There are rumours today about the future of Cunard. The line is presently owned by Carnival Corporation (and has been since the early 90s), but there are suggestions today that Carnival may want to divest themselves of the line, the brand and all of its ships (or maybe just two of them? – see below) to a dedicated operator. There is a suggestion that Carnival have had difficulty competing Cunard with the truly luxury lines.

Of course, it’s also true that, at the present time, Carnival Corporation would welcome some cash liquidity, and selling Cunard line would be a small, discrete package that might generate some cash. It might be that in normal times the sale would not have been contemplated (if, indeed, it is being contemplated now – these are just rumours), but these are not normal times.

Cunard operate three ships – Queen Mary 2, Queen Elizabeth, and Queen Victoria. The first of these is markedly different from the others. Queen Mary 2 is regarded as the last true ocean liner, even though she only went into service in 2004. When she did so she was the largest passenger ship ever built at 148,528 GT. The other two ships, however, are very different. They are modified ‘Vista’ class ships, with a GT figure of just over 90,000, and there are a number of these. Holland-America line has, I think, six similar ships, from the original Vista class ships onwards; P&O has one, the Arcadia (which was intended at one point to be a Cunard ship); and Costa cruises has a couple that are very similar to the two Cunarders. All these other lines are also owned by Carnival Corporation, of course.

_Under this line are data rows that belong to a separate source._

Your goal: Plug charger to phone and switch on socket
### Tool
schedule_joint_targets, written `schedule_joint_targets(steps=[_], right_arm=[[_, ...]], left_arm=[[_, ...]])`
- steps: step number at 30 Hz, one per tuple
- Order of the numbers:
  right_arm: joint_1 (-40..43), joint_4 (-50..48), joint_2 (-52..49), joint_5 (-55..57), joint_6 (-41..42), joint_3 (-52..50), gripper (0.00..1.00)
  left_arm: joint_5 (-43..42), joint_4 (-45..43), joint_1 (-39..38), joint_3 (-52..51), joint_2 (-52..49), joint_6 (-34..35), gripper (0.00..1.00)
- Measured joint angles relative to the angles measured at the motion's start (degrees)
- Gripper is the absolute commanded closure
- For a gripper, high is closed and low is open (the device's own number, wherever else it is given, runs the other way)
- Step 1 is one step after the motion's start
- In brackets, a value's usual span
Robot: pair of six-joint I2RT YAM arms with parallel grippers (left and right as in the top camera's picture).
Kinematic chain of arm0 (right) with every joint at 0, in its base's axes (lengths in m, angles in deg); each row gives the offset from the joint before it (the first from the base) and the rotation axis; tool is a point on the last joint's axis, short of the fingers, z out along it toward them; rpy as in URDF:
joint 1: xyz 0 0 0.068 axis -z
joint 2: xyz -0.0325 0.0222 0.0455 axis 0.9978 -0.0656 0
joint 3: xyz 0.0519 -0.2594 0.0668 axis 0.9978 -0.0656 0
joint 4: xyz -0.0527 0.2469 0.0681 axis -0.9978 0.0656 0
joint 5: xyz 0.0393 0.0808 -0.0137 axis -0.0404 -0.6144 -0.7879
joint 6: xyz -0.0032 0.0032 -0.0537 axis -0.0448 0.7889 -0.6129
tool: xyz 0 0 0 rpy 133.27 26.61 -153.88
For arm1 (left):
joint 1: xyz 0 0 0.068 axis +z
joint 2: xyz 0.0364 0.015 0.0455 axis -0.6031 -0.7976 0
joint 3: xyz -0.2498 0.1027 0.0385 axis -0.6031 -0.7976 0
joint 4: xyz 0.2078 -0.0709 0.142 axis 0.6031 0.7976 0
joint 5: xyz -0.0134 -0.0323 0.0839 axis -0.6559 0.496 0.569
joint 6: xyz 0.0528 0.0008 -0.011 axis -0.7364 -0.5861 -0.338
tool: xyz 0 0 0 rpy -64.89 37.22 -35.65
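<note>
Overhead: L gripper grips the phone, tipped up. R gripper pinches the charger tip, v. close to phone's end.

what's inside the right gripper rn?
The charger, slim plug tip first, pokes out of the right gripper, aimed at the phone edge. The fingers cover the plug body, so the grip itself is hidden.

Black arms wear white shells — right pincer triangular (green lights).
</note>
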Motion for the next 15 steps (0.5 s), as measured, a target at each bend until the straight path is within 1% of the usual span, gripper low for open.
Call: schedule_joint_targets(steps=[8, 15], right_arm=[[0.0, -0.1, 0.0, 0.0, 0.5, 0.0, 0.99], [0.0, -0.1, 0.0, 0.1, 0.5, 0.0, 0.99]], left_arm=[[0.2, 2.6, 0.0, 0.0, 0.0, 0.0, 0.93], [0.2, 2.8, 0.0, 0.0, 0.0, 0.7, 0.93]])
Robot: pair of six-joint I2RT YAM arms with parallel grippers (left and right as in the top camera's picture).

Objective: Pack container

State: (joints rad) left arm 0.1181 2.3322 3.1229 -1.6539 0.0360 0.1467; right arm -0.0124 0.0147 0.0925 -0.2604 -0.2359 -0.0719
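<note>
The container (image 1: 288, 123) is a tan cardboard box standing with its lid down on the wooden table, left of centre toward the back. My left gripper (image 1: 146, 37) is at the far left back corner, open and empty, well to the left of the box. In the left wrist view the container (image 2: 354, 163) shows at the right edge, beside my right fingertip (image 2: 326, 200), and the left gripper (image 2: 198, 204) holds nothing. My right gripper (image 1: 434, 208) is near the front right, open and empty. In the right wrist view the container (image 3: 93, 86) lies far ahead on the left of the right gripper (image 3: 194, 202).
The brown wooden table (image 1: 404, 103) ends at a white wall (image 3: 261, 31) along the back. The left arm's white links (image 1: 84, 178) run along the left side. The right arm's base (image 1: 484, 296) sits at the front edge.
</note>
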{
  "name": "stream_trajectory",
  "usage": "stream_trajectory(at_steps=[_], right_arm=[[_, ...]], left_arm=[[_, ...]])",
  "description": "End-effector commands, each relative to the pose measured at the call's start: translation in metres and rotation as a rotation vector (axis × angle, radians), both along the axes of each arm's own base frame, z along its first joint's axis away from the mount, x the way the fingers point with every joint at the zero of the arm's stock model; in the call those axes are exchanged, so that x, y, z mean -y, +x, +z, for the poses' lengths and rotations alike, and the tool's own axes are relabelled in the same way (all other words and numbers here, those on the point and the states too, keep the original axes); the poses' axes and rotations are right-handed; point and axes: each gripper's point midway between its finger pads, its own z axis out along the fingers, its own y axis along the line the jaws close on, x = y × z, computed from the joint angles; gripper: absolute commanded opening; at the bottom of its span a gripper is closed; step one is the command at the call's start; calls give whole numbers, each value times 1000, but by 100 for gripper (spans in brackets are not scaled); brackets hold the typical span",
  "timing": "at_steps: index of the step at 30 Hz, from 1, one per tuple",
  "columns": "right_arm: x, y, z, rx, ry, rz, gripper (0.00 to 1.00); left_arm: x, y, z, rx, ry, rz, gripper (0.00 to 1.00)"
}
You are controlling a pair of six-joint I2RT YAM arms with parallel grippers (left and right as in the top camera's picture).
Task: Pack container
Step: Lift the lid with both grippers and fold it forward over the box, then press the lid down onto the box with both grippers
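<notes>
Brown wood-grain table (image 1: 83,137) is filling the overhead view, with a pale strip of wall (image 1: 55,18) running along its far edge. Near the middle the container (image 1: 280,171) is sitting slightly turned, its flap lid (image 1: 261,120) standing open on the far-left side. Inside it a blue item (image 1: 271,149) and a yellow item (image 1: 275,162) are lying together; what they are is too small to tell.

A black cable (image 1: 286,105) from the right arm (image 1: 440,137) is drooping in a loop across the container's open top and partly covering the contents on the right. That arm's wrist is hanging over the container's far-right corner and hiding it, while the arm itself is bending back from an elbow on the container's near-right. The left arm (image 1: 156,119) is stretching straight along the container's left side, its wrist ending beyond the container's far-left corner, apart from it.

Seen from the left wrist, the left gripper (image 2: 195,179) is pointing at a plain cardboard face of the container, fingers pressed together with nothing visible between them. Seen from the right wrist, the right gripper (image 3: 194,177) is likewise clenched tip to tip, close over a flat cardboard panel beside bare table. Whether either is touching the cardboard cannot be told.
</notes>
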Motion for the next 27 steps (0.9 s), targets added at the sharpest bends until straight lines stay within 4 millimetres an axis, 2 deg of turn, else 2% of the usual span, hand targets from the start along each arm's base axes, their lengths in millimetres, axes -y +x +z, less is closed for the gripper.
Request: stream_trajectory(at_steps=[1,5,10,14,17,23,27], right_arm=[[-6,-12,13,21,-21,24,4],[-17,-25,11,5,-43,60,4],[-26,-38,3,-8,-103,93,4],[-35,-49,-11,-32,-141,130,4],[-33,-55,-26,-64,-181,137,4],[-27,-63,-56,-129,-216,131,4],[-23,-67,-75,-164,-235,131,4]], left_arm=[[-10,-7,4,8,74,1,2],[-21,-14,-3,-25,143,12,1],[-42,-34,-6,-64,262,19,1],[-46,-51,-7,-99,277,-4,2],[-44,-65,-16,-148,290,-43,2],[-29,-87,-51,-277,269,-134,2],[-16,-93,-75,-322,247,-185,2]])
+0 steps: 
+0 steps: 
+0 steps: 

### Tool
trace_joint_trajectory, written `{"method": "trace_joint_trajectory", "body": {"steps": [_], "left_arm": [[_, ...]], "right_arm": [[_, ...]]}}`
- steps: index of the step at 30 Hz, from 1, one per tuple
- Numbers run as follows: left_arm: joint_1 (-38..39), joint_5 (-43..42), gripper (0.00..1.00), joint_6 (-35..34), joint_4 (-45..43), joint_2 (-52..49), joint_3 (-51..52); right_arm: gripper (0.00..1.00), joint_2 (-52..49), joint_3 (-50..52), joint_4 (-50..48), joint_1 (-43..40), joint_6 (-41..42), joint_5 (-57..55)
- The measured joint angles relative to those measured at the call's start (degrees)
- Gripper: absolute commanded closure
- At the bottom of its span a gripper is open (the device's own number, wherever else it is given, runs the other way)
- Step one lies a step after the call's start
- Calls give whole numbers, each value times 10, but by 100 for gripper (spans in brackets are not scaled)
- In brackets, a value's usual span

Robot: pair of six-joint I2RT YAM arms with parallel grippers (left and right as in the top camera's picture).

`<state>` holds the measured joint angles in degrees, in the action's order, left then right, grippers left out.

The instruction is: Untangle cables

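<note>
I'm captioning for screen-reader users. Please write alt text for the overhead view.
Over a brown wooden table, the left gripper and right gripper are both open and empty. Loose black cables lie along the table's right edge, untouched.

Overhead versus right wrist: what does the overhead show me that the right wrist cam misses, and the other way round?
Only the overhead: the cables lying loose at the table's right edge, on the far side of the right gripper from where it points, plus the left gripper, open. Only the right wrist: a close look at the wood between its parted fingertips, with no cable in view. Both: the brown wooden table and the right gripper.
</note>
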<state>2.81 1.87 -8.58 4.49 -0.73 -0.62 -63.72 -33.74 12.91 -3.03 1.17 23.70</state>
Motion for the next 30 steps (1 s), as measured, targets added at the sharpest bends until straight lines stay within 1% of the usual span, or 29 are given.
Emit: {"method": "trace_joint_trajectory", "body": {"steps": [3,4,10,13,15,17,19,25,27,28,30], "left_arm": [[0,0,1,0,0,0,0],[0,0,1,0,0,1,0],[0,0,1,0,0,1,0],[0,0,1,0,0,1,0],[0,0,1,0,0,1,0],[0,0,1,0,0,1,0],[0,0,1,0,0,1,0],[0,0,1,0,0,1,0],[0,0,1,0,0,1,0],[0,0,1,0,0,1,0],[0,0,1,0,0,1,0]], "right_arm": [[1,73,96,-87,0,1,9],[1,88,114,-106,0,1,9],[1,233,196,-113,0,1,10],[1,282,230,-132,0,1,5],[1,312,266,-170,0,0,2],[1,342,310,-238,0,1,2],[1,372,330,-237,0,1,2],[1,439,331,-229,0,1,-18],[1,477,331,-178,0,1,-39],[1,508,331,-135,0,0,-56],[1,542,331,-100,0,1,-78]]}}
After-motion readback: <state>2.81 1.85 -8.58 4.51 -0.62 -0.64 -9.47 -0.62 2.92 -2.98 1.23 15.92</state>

There is one other characteristic of Cunard which is unusual, and that is the existence of what in practice is a continuation of old-style First Class. This is the ‘Grills’ class (actually, two classes, Queens’ Grills for those few passengers in the very best suites, and Princess Grill for passengers in other suites). The menus in the Grills restaurants are definitely better than in the Britannia restaurant (for non-suite passengers). It’s also the case that meals in the two Grills restaurants are cooked to order whereas meals in the Britannia are not. All of this contrasts with what generally happens in other cruise lines, in that passengers in suites share the same dining room and menu, etc, as all other passengers.

I’ve always wondered about Cunard’s policy in this regard. I can’t help feeling that passengers in the Grills classes must indeed be having a luxury experience, while other all other passengers must feel a little like second-class citizens – there are parts of the ship, and experiences on-board, that they simply don’t have access to, and that’s an odd situation today. Perhaps that’s why Cunard have found difficulty in selling their cruises as luxury cruises – for most passengers, they simply aren’t. This would be even more the case on board Queen Victoria and Queen Elizabeth, where the environment is distinctly more ordinary than on Queen Mary 2. At least on that ship there is space and, I gather, a feeling of grandeur regardless of what class your cabin is.

But this is all speculation – we must wait to see if there’s any substance to it.